WHAT THE EXERCISE ASKS — Using the records underneath, tally the lines where the word "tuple" appears and please give only the count.

Items from a data source —

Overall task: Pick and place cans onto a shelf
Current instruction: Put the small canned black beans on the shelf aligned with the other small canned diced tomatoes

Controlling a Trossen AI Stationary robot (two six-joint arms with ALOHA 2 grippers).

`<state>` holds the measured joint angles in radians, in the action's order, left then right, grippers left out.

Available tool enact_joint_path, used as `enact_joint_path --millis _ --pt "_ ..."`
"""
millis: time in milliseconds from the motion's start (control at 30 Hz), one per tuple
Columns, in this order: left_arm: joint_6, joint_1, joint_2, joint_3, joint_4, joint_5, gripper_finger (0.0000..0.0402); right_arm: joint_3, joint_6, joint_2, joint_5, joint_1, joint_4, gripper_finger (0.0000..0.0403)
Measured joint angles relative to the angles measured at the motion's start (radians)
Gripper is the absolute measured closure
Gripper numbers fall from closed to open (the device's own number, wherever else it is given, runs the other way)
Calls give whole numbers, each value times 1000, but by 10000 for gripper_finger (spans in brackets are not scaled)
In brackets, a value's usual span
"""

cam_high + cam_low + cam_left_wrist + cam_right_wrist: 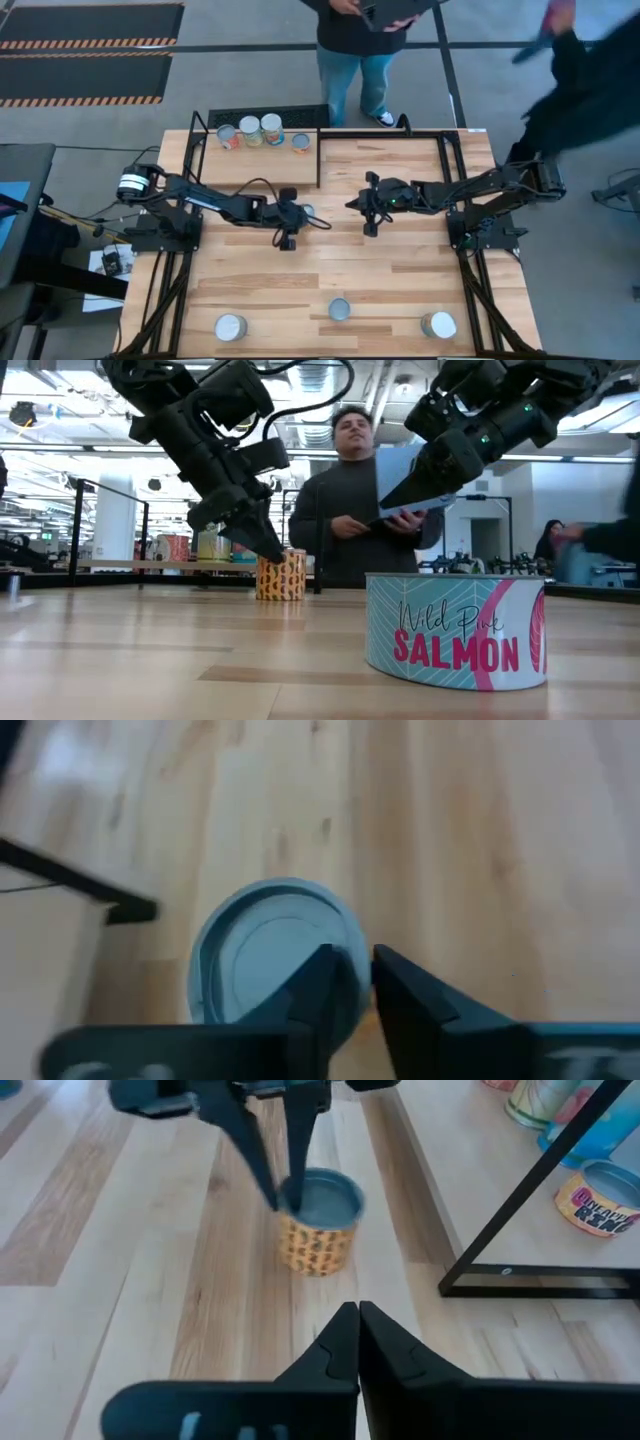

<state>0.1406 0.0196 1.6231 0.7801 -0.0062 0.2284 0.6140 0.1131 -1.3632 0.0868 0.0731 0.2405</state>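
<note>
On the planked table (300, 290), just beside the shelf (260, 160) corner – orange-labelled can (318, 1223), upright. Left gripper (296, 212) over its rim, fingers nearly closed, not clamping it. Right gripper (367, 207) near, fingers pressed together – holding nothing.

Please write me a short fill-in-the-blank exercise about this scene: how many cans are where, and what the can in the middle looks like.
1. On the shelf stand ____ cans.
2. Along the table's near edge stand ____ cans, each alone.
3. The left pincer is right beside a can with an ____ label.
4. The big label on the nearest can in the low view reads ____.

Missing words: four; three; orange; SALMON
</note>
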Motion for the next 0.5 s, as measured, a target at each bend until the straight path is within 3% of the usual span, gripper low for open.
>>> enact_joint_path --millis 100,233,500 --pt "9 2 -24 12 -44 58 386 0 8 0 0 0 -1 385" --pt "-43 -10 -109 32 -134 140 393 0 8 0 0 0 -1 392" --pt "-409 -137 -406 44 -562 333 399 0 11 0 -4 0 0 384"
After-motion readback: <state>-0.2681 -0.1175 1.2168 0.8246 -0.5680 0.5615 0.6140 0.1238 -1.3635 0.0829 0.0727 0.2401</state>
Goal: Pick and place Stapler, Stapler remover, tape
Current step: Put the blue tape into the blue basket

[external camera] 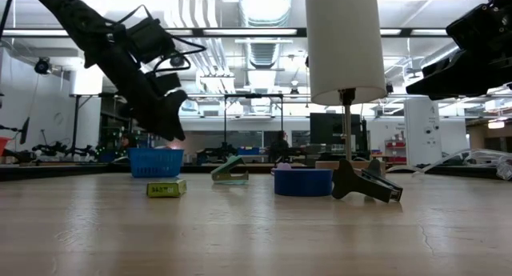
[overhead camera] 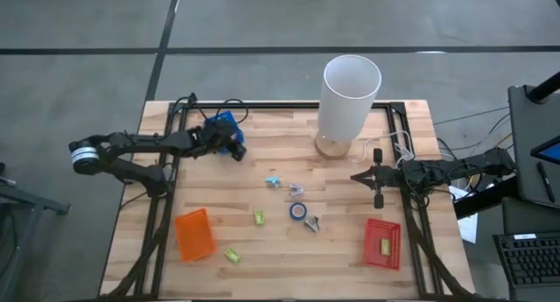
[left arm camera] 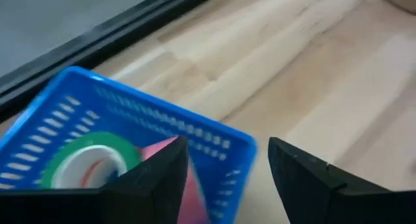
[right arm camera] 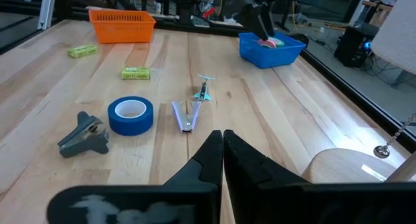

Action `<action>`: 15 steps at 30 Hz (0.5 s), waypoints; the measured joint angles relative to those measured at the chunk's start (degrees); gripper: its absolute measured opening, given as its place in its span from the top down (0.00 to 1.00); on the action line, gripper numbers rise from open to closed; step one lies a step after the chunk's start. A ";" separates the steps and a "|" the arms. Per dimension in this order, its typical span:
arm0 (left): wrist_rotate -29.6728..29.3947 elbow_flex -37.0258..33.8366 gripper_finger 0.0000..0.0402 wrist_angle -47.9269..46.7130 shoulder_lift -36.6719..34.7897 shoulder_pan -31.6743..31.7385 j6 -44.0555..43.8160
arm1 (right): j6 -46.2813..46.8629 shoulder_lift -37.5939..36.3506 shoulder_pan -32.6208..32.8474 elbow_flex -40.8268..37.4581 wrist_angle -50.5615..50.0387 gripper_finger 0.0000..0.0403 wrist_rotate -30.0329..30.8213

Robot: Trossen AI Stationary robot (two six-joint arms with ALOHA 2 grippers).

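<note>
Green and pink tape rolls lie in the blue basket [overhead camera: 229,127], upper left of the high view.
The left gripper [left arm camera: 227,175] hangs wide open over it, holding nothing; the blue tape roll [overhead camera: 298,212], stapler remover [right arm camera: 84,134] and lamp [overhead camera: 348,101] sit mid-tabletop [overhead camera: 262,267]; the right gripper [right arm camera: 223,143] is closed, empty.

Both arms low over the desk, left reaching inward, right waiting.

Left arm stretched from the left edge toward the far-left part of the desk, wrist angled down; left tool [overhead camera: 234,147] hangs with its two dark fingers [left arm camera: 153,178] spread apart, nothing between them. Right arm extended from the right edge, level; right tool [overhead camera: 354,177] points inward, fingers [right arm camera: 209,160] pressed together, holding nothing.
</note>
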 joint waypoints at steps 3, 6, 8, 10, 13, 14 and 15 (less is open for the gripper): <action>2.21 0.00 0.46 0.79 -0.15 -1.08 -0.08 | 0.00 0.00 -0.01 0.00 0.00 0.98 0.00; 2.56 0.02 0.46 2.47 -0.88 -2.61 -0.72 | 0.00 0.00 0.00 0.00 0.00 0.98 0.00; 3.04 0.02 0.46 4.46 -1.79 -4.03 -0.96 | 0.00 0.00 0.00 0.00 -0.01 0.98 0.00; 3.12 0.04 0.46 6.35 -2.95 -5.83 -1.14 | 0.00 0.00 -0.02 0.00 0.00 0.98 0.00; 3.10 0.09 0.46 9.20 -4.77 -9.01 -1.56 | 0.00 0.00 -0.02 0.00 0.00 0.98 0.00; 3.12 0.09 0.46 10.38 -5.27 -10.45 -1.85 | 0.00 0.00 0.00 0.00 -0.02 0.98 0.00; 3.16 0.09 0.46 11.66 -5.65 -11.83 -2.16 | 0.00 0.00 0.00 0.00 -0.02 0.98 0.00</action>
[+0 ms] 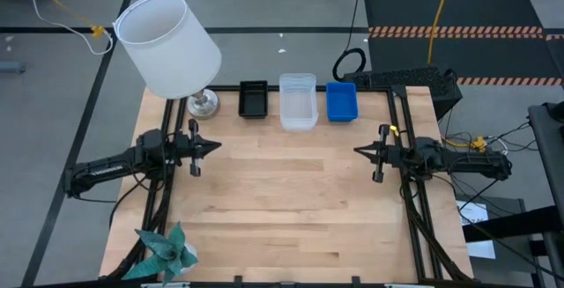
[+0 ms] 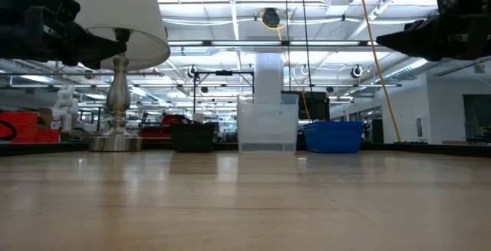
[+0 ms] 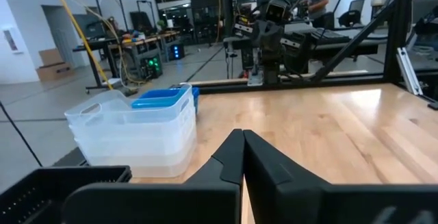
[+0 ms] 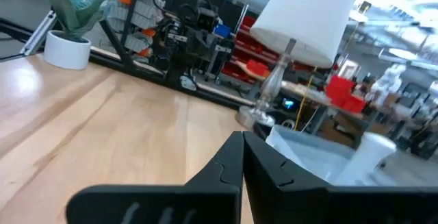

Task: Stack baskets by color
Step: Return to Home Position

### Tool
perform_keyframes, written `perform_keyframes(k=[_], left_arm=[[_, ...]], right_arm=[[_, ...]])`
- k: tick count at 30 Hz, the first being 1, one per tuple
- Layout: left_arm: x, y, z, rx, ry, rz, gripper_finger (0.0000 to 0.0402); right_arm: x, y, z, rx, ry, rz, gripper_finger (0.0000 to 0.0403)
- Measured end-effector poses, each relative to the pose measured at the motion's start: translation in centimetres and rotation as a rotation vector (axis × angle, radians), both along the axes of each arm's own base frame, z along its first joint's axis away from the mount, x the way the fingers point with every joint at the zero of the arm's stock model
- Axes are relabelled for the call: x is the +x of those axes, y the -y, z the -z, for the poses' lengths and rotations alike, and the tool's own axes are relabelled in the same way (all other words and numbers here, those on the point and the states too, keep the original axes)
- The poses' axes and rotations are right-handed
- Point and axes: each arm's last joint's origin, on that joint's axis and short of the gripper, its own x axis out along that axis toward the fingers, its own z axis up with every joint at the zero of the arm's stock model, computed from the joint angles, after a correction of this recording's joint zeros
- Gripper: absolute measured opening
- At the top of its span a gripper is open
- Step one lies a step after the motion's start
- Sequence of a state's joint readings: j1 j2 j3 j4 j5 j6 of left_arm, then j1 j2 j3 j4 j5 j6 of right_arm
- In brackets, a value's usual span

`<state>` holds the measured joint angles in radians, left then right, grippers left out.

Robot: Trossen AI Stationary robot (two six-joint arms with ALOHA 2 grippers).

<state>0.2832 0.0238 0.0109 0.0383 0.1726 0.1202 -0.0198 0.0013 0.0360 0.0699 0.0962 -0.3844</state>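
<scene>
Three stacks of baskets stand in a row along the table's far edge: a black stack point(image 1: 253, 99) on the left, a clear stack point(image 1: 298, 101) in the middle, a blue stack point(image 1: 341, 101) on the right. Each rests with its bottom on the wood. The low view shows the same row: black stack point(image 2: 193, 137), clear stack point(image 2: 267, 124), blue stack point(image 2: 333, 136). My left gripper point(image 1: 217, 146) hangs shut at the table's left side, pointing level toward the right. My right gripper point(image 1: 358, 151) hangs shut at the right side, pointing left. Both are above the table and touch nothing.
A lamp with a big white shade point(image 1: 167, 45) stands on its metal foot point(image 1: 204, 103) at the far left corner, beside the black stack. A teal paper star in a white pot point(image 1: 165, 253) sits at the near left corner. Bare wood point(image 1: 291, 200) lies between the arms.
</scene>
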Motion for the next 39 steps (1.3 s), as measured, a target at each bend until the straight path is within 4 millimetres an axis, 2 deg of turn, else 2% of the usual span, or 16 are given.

RESULT OF THE TASK — 2